BubbleSynth: Bubbles, Lasers, and a Modular Synth

Origin

Back in 2014, while at MIT Media Lab, I built BubbleSynth — an interactive installation where floating soap bubbles became voices in a generative composition. The original ran on a Mac Mini with openFrameworks doing computer vision and SuperCollider handling synthesis, communicating over OSC. Bubbles emerged from a machine, drifted past stage lights against a black backdrop, and a webcam picked them out as bright "blobs." Position, size, and lifespan adjusted a harmonic sine wave; their disappearance triggered samples — including a few from David Lynch's Dune (1984) for the sci-fi atmosphere I was after at the time. "The spice must flow."

The 2014 paper's future-work section ended with a speculation: that one could eventually use a depth camera to eliminate the black-backdrop requirement, but it was unclear whether a Kinect's IR could even see a thin-film bubble. A decade later, the RealSense D415 answers that — its depth stream picks up bubbles cleanly, segmenting them by distance from the camera rather than by visible-light contrast. The new installation runs in ambient light, against any background.

And the thing I'd wanted since I first picked up a galvo laser is now in place: a laser that physically traces each bubble's contour in mid-air, live.

What's New

Three big additions, plus a full software rebuild:

A galvo laser traces each bubble in mid-air, live. As bubbles drift through the tracking area, an RGB galvo projector outlines them in real time — bubbles become luminous, their contours drawn into the same physical space they're moving through.
Depth-based bubble segmentation. The RealSense D415's depth stream isolates bubbles by their Z-distance from the camera, not by brightness contrast. No black backdrop, no controlled lighting, no shinbusters. The system works in ambient room light, against any background — a major freeing of the installation requirements compared to 2014.
A modular synth (VCV Rack 2) voices them. Replacing SuperCollider with a node-based modular environment gives me visual patching, hot-swappable timbres, and a much richer voice palette. Two oscillator voices (Mutable's Plaits in 2-operator FM mode) sing through the bubble positions, with fast LFO vibrato giving them a bird-like warble. Underneath, an ambient drone holds the harmonic foundation in C Lydian.
An Arduino controls a relay + servo for autonomous operation. The bubble machine fires on demand from the host machine; a servo-mounted wand rises into a fan's airflow when the system wants to coax out a big bubble.

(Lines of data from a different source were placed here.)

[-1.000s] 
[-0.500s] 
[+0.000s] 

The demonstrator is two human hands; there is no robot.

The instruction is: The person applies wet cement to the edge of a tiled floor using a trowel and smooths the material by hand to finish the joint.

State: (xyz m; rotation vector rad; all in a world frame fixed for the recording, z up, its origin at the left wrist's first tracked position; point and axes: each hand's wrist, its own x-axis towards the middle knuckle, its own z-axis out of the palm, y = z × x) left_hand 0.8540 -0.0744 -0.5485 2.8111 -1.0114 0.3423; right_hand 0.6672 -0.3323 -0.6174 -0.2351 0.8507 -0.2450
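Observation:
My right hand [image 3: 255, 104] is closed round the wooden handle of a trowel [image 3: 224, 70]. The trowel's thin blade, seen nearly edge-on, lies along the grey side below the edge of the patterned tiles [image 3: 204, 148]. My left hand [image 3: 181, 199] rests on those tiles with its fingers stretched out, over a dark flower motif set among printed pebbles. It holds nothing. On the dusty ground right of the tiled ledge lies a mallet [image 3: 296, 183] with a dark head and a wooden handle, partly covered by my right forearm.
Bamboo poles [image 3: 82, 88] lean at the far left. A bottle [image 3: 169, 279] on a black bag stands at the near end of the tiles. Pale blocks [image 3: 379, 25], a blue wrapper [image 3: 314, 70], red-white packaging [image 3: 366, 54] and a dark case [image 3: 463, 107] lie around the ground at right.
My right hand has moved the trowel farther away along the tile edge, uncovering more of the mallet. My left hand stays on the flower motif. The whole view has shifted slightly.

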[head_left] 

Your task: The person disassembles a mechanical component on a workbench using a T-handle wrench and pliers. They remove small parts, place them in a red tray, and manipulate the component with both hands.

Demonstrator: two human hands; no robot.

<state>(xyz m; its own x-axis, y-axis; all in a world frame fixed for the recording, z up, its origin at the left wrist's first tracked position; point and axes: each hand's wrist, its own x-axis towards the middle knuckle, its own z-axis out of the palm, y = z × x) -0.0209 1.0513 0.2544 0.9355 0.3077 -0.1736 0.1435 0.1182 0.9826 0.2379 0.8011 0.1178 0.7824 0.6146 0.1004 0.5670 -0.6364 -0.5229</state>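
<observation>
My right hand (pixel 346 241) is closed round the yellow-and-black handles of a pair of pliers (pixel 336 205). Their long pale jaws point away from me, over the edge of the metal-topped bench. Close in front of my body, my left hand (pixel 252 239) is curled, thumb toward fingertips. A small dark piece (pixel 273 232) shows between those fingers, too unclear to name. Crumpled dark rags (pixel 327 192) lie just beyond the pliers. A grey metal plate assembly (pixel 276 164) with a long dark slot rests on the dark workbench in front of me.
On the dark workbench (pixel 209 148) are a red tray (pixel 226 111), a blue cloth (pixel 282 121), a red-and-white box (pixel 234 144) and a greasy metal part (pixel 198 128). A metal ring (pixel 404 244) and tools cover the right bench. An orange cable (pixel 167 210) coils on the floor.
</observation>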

The underlying perception loop (camera → bubble detection → OSC → synthesis) is conceptually unchanged from 2014, but every component has been rebuilt with current tools, and depth segmentation removes the original's environmental constraints.

Hardware

Computer: Intel NUC11PAHi7 (i7-1165G7, Iris Xe graphics, 16GB RAM, Windows 11)
Camera: Intel RealSense D415, using the depth stream. Depth-based segmentation isolates bubbles by their distance from the camera. The IR projector is on (it's what enables depth computation). No backdrop required; works under ambient light.
Laser: RGB galvo projector accepting ILDA-format point streams (~30k pps)
Bubble machine: Off-the-shelf party bubble machine, controlled by an Arduino + 5V relay board
Bubble wand: Servo-mounted wand (TD 8130MG metal-gear, 13 kg-cm torque) that dips into bubble solution and rises into a fan's airflow to produce the occasional very large bubble

What's not needed compared to the original 2014 build: no black backdrop, no upturned stage lights, no controlled lighting environment. The depth-based isolation pipeline tolerates whatever lighting and background the venue offers.

Software

TouchDesigner runs the perception and laser pipeline:
- Depth-threshold isolation — anything within the bubble field's distance range from the camera is treated as foreground
- Cleanup and binarization
- Trace SOP extracts contour polylines for the laser
- Blob Track TOP extracts centroids and bounding boxes for the synth
- cvOSCcv sends bubble parameters out via OSC
- Laser CHOP drives the galvo with the traced contours
- Arduino control via Serial DAT
VCV Rack 2 runs the audio engine:
- Two Plaits oscillator voices, 2-op FM, with fast vibrato LFO into FM CV
- Pitch driven by horizontal bubble position; amplitude by vertical
- A scale-quantizer on the audio output (rather than the CV) — an accidental discovery that gives scale-flavored wave-shaping rather than true pitch correction. Sounds surprisingly good on FM voices.
- Sample triggers (water bloops, crystal mallet pings, water drum hits) on bubble-disappearance events, quantized to a 16th-note grid for musical timing
- Voxglitch Wav Bank for randomized sample playback
- Valley Plateau reverb for the spatial wash
- Output via VB-CABLE back into TouchDesigner for monitoring
Arduino running a simple serial protocol: '1'/'0' for relay on/off, '2' for timed blast, '3' for cycle mode, 'U'/'D' for servo wand up/down

How It Works

A bubble enters the tracking area. The RealSense D415 outputs a depth image where every pixel encodes its distance from the camera. Thresholding by distance — keeping only pixels within the bubble field's working range — isolates the bubbles regardless of what's behind them or what color the ambient lighting happens to be. The thresholded silhouette feeds two parallel pipelines:

For the laser: a Trace SOP extracts the contour polyline. That polyline goes straight into TouchDesigner's Laser CHOP, which converts it into a stream of X/Y points at the galvo's native sample rate. The laser physically draws the bubble's outline in real time, in air. As the bubble drifts, the outline drifts with it.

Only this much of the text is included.